Mamont еще не вымер: эксперты Solar 4RAYS обнаружили рабочие серверы известного вредоносного приложения

Эксперты центра исследования киберугроз Solar 4RAYS группы компаний «Солар» изучили образец популярного вредоноса Mamont для Android, с помощью которого до недавнего времени хакеры в течение несколько месяцев крали деньги жертв с банковских карт. В ходе исследования выяснилось, что часть сетевой инфраструктуры все еще активна и может представлять угрозу как для компаний, так и для рядовых граждан.

Последние несколько месяцев схема распространения вредоноса выглядела следующим образом: пользователям приходили сообщения с приложением Mamont под видом видео с интригующим сообщением «Это ты на видео?». При скачивании файла жертву автоматически перенаправляли на ссылку, указанную злоумышленниками – со статической фотографией или анимацией бесконечной загрузки сайта. В это время Mamont уже запускался на смартфоне в скрытом режиме.

Вредонос может собирать информацию о приложениях и устройстве, мониторить историю вызовов, без ведома жертвы совершать звонки, отправлять или перехватывать SMS, копируя их содержимое и отправляя на сервер злоумышленников. Все это позволяет им, например, незаконно получать контроль над мессенджерами, сбрасывать пароли и получать коды подтверждения для совершения банковских операций без ведома жертвы, а также соглашаться на платные подписки.

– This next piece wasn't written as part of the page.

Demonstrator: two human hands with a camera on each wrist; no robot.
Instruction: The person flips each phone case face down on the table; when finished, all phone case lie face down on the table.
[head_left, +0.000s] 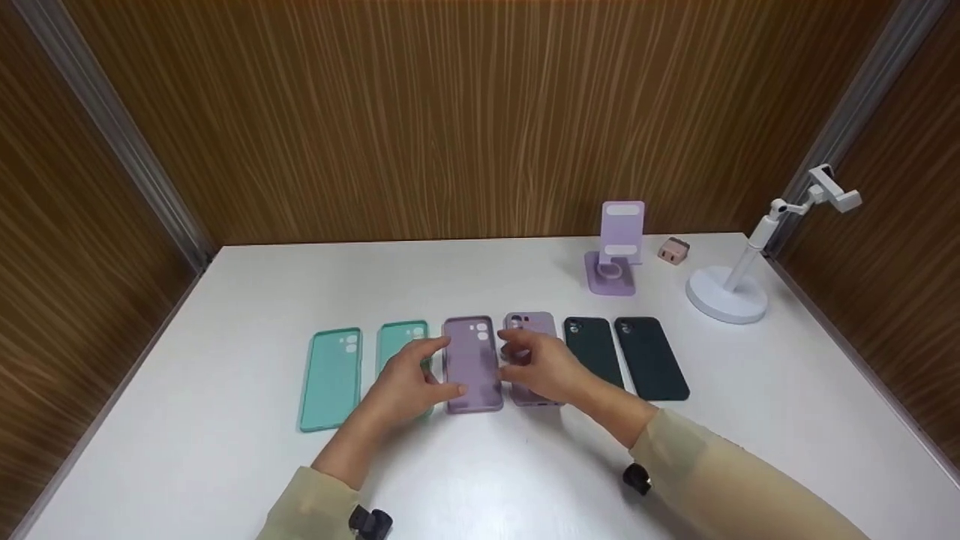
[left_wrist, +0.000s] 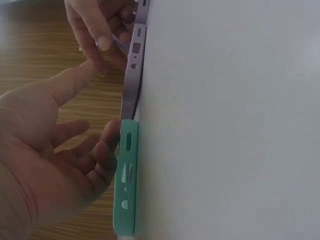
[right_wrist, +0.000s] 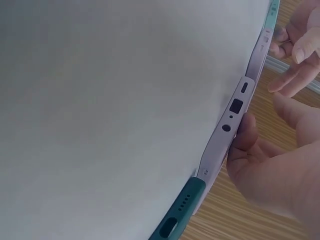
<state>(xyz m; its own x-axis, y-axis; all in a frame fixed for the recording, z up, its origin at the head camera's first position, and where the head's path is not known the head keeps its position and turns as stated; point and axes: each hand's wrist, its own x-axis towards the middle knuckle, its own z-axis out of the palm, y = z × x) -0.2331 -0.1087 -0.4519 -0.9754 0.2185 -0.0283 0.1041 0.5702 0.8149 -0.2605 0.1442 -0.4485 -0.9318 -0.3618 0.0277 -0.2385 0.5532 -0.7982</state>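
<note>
Six phone cases lie in a row on the white table. The middle one, a purple phone case (head_left: 471,367) with its hollow side up, is between the two hands. My left hand (head_left: 405,382) is at its left side, fingertips near its upper left edge, thumb over its lower part. In the left wrist view, those fingers hang beside the end of a teal phone case (left_wrist: 126,180). My right hand (head_left: 547,367) hovers over a lilac phone case (head_left: 538,321) lying back up, thumb and fingers spread at the middle case's right edge. Neither hand grips anything.
Another teal phone case (head_left: 330,382) lies farthest left. Two dark green phone cases, one inner (head_left: 592,349) and one outer (head_left: 651,360), lie to the right. Behind stand a purple phone stand (head_left: 621,232), a pink charger plug (head_left: 673,251) and a white phone holder (head_left: 726,296).
</note>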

Вредонос может нанести ущерб и бизнесу – если устройства сотрудников заражены Mamont, а в компании для подключения к внутренним системам используется двухфакторная аутентификация на базе SMS, злоумышленники могут получить доступ к кодам авторизации и проникнуть в инфраструктуру организации.

В процессе изучения образца вредоноса специалисты Solar 4RAYS обнаружили четыре сервера, связанных с Mamont – все они на момент публикации находились в рабочем состоянии. Также эксперты исследовали один из управляющих серверов, с которого преступники управляли приложениями на устройствах жертв. Там же был обнаружен и билдер – функциональность, позволяющая автоматически создавать новые сборки вредоносного приложения и отправлять их пользователям.

Эксперты Solar 4RAYS в своем блоге выложили адреса серверов в формате IOC (индикаторов компрометации) – это поможет российским компаниям обнаруживать и блокировать вредоносную активность злоумышленников в своих корпоративных сетях.

Чтобы защититься от Mamont и других вредоносных приложений, эксперты 4RAYS настоятельно рекомендуют пользователям:

• Не открывать подозрительные файлы от незнакомых контактов;
• Не устанавливать приложения с названиями «Просмотр видео в Telegram», «Просмотр фото в Telegram», «Доксграм», «Изобpaженuе14.09.21», «Video.19368» и схожие с ними – именно под ними злоумышленники распространяли Mamont; Фото и видео в Telegram можно просматривать без установки сторонних приложений. Периодически проверять платные подписки на предмет подозрительных списаний с банковских карт;
• Проверять расширение файла: APK-файлы (расширение .apk) никогда не используются для фотографий или видео. Настоящие медиафайлы имеют расширения .jpg, .png, .mp4 и другие;
• Узнать, какие USSD-команды предлагает ваш оператор мобильной связи, а также проверять настройки переадресации SMS и звонков на смартфоне. Чтобы выяснить, какие из них являются подозрительными, необходимо обратиться в салон связи или к своему оператору;
• Установить антивирусное приложение;
• Если вредоносное приложение все же обнаружено на смартфоне, немедленно удалить его через настройки.